Prato – È di pochi giorni fa l’appello al nostro governo degli attivisti dell’associazione Kethane che in italiano vuol dire «Insieme» e raggruppa i Rom e Sinti d’Italia. In piena emergenza Covid hanno lanciato anche via social un grido d’allarme affinché l’esecutivo a guida Conte si preoccupi della situazione dei campi italiani per scongiurare il pericolo di contagio.
Infatti in molti di questi, manca purtroppo il bene primario, cioè l’acqua che con l’epidemia in corso è diventata più che mai necessaria perché bisogna lavarsi le mani molte volte al giorno. Il pericolo di contagio poi tra le comunità è alto perché ci sono tante persone che vivono in spazi angusti, privi di servizi igienici.
A Prato attualmente ci sono quattro campi istituzionalmente riconosciuti in cui vivono duecento persone ed anche qui si avverte la paura da coronavirus. Ne parliamo con Noèll Maggini giovane e noto stilista sinti, attivista del movimento Kethane a cui chiediamo come vivono lui e la sua gente a Prato l’emergenza Covid.
“A Prato la comunità alla quale appartengo è sinti così come lo sono tutte le persone residenti nei campi del territorio pratese; viviamo con molta preoccupazione questo periodo di incertezza non solo perché temiamo il contagio dato che viviamo vicini gli uni agli altri, ma anche perché le nostre attività sono ferme; non abbiamo risorse economiche, né tutele”.
Di che cosa si occupano i Sinti di Prato?
Sono ambulanti, giostrai ed alcuni raccolgono il ferro per le cooperative. Ma per queste attività il governo italiano non ha previsto aiuti. Di qui la petizione nazionale dell’associazione Kethane e la richiesta di inserire ad esempio la categoria dei giostrai in quella degli spettacoli, visto che si tratta di uno spettacolo mobile.
È difficile per voi attenersi alle regole sanitarie per evitare il contagio?
A Prato i Sinti sono una comunità molto unita e fin da subito si è compresa l’emergenza e il pericolo della diffusione del virus. Ci siamo dati da fare per rispettare le norme igienico-sanitarie il più possibile; da soli siamo riusciti a procurarci le mascherine; ci aiutiamo facendo la spesa ognuno per più famiglie per limitarne le uscite,ma siamo nonostante tutto in difficoltà.
Può spiegarci meglio?
Viviamo in campi con case mobili o roulotte che sono vicinissime tra loro;quando per necessità usciamo non possiamo non incontrarci e dunque non è facile mantenere la distanza di sicurezza; le nostre abitazioni non hanno metri quadri importanti, nonostante l’alto numero dei componenti familiari e, dunque il rischio della diffusione del virus è più facile qui che altrove.
Quali sono attualmente le vostre maggiori preoccupazioni?
Le sembrerà strano ma nell’immediato è l’impossibilità dei ragazzi sinti a studiare. In assenza di un computer o di un tablet non è possibile effettuare alcun collegamento con gli insegnanti per cui i nostri giovani restano indietro,con grande dispiacere dei genitori.
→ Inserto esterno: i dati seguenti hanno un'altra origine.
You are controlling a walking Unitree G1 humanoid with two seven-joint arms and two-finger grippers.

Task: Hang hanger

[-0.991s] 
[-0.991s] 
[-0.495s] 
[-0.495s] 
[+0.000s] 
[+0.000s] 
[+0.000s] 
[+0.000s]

Ad oggi, poi, non si comprende perché non sia stata fatta alcuna sanificazione nei campi il che aumenta il timore del propagarsi del virus per persone che ci vivono.
Vi sentite abbandonati a voi stessi?
Non proprio perché anche se siamo stati noi per primi a cercare un contatto con le Istituzioni pratesi, devo dire che esse si sono attivate attraverso l’erogazione dei buoni spesa per le famiglie in difficoltà; ma abbiamo bisogno di sentire più vicino l’amministrazione comunale e che soprattutto ascolti i nostri rappresentanti. Quello che mi indispettisce è udire qualcuno che,in questa emergenza, dica ancora “prima gli italiani”. Ecco approfitto per dire a costoro che sono italiano come lo sono i miei genitori e prima ancora i miei nonni. Nel campo dove io vivo siamo italiani e non stranieri!